» **EXERCISE BRIEF**
Could the whole of the data below be written out verbatim?

» **DATA SECTION**
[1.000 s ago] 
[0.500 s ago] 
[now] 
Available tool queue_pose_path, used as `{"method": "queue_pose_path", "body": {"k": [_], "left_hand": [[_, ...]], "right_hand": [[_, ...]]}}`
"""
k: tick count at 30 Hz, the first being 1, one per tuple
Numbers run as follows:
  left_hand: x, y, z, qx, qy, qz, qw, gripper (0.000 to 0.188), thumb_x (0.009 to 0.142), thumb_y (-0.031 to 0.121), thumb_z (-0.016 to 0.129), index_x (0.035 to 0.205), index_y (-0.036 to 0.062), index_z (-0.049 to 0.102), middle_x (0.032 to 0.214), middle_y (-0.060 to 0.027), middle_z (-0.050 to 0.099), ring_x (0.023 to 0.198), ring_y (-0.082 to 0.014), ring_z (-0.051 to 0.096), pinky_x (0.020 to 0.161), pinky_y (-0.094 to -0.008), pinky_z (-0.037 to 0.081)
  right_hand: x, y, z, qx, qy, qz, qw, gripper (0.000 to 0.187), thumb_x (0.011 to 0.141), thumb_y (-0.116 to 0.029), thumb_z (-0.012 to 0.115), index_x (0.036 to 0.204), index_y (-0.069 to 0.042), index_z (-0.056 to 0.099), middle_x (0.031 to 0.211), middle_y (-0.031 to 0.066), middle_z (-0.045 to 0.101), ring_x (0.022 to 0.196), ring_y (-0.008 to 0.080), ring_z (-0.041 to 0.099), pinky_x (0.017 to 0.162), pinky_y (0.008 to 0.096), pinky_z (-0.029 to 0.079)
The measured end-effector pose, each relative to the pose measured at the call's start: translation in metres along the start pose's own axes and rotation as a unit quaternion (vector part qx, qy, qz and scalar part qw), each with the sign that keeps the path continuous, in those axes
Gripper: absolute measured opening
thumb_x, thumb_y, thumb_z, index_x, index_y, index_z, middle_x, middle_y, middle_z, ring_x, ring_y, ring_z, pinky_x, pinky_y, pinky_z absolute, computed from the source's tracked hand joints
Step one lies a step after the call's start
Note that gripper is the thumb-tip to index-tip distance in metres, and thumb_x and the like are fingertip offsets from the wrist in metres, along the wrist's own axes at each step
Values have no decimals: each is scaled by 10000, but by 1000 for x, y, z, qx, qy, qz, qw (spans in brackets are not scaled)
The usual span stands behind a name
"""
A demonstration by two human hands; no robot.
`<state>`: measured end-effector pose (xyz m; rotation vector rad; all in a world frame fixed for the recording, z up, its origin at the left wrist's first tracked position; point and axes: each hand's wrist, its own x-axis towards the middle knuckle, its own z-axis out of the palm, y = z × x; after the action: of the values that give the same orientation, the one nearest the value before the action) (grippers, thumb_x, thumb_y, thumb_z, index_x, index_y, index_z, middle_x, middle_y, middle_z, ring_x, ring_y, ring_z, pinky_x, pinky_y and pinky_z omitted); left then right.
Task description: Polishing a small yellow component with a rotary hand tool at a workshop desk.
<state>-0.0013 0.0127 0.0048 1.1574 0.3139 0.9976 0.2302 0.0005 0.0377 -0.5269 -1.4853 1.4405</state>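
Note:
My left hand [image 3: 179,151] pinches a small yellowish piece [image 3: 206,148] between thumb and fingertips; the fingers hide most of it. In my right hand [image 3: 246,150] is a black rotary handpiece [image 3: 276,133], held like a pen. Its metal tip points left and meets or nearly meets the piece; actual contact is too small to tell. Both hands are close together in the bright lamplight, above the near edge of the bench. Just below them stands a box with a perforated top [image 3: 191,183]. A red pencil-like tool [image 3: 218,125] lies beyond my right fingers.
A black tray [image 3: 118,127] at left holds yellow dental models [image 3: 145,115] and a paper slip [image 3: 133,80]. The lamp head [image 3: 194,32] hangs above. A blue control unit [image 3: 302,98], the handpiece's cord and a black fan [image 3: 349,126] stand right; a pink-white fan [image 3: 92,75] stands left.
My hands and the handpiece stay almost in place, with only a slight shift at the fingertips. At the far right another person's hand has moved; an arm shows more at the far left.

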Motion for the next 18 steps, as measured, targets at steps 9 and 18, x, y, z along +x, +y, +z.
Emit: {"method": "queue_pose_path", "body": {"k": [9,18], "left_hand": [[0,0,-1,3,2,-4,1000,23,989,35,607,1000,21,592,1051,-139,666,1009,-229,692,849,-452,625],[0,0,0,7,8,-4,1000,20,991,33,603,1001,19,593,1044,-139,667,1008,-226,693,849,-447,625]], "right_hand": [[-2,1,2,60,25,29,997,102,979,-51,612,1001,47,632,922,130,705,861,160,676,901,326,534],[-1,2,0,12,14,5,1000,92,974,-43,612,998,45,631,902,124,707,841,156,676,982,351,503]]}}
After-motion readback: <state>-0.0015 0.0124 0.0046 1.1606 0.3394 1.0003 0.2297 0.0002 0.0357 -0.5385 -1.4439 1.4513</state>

» **ANSWER BOX**
[1.000 s ago] 
[0.500 s ago] 
[now] 
Available tool queue_pose_path, used as `{"method": "queue_pose_path", "body": {"k": [_], "left_hand": [[_, ...]], "right_hand": [[_, ...]]}}`
"""
k: tick count at 30 Hz, the first being 1, one per tuple
Numbers run as follows:
  left_hand: x, y, z, qx, qy, qz, qw, gripper (0.000 to 0.188), thumb_x (0.009 to 0.142), thumb_y (-0.031 to 0.121), thumb_z (-0.016 to 0.129), index_x (0.035 to 0.205), index_y (-0.036 to 0.062), index_z (-0.049 to 0.102), middle_x (0.032 to 0.214), middle_y (-0.060 to 0.027), middle_z (-0.050 to 0.099), ring_x (0.023 to 0.198), ring_y (-0.082 to 0.014), ring_z (-0.051 to 0.096), pinky_x (0.020 to 0.161), pinky_y (-0.094 to -0.008), pinky_z (-0.037 to 0.081)
  right_hand: x, y, z, qx, qy, qz, qw, gripper (0.000 to 0.187), thumb_x (0.011 to 0.141), thumb_y (-0.116 to 0.029), thumb_z (-0.012 to 0.115), index_x (0.036 to 0.204), index_y (-0.069 to 0.042), index_z (-0.056 to 0.099), middle_x (0.031 to 0.211), middle_y (-0.031 to 0.066), middle_z (-0.045 to 0.101), ring_x (0.022 to 0.196), ring_y (-0.008 to 0.080), ring_z (-0.041 to 0.099), pinky_x (0.017 to 0.162), pinky_y (0.008 to 0.096), pinky_z (-0.029 to 0.079)
The measured end-effector pose, each relative to the pose measured at the call's start: translation in metres along the start pose's own axes and rotation as a unit quaternion (vector part qx, qy, qz and scalar part qw), each with the sign that keeps the path continuous, in those axes
Gripper: absolute measured opening
thumb_x, thumb_y, thumb_z, index_x, index_y, index_z, middle_x, middle_y, middle_z, ring_x, ring_y, ring_z, pinky_x, pinky_y, pinky_z absolute, computed from the source's tracked hand joints
Step one lies a step after the call's start
Note that gripper is the thumb-tip to index-tip distance in metres, and thumb_x and the like are fingertip offsets from the wrist in metres, along the wrist's own axes at each step
Values have no decimals: each is scaled by 10000, but by 1000 for x, y, z, qx, qy, qz, qw (spans in brackets are not scaled)
The usual span stands behind a name
"""
A demonstration by two human hands; no robot.
`<state>`: measured end-effector pose (xyz m; rotation vector rad; all in a world frame fixed for the recording, z up, its origin at the left wrist's first tracked position; point and axes: each hand's wrist, its own x-axis towards the middle knuckle, its own z-axis out of the palm, y = z × x; after the action: of the values that give the same orientation, the one nearest the value before the action) (grippers, thumb_x, thumb_y, thumb_z, index_x, index_y, index_z, middle_x, middle_y, middle_z, ring_x, ring_y, ring_z, pinky_x, pinky_y and pinky_z omitted); left then right.
Task description: Polishing a small yellow component with a rotary hand tool at a workshop desk.
<state>-0.0013 0.0127 0.0048 1.1574 0.3139 0.9976 0.2302 0.0005 0.0377 -0.5269 -1.4853 1.4405</state>
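Note:
My left hand [image 3: 179,151] pinches a small yellowish piece [image 3: 206,148] between thumb and fingertips; the fingers hide most of it. In my right hand [image 3: 246,150] is a black rotary handpiece [image 3: 276,133], held like a pen. Its metal tip points left and meets or nearly meets the piece; actual contact is too small to tell. Both hands are close together in the bright lamplight, above the near edge of the bench. Just below them stands a box with a perforated top [image 3: 191,183]. A red pencil-like tool [image 3: 218,125] lies beyond my right fingers.
A black tray [image 3: 118,127] at left holds yellow dental models [image 3: 145,115] and a paper slip [image 3: 133,80]. The lamp head [image 3: 194,32] hangs above. A blue control unit [image 3: 302,98], the handpiece's cord and a black fan [image 3: 349,126] stand right; a pink-white fan [image 3: 92,75] stands left.
My hands and the handpiece stay almost in place, with only a slight shift at the fingertips. At the far right another person's hand has moved; an arm shows more at the far left.
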
Motion for the next 18 steps, as measured, targets at steps 9 and 18, x, y, z along +x, +y, +z.
Emit: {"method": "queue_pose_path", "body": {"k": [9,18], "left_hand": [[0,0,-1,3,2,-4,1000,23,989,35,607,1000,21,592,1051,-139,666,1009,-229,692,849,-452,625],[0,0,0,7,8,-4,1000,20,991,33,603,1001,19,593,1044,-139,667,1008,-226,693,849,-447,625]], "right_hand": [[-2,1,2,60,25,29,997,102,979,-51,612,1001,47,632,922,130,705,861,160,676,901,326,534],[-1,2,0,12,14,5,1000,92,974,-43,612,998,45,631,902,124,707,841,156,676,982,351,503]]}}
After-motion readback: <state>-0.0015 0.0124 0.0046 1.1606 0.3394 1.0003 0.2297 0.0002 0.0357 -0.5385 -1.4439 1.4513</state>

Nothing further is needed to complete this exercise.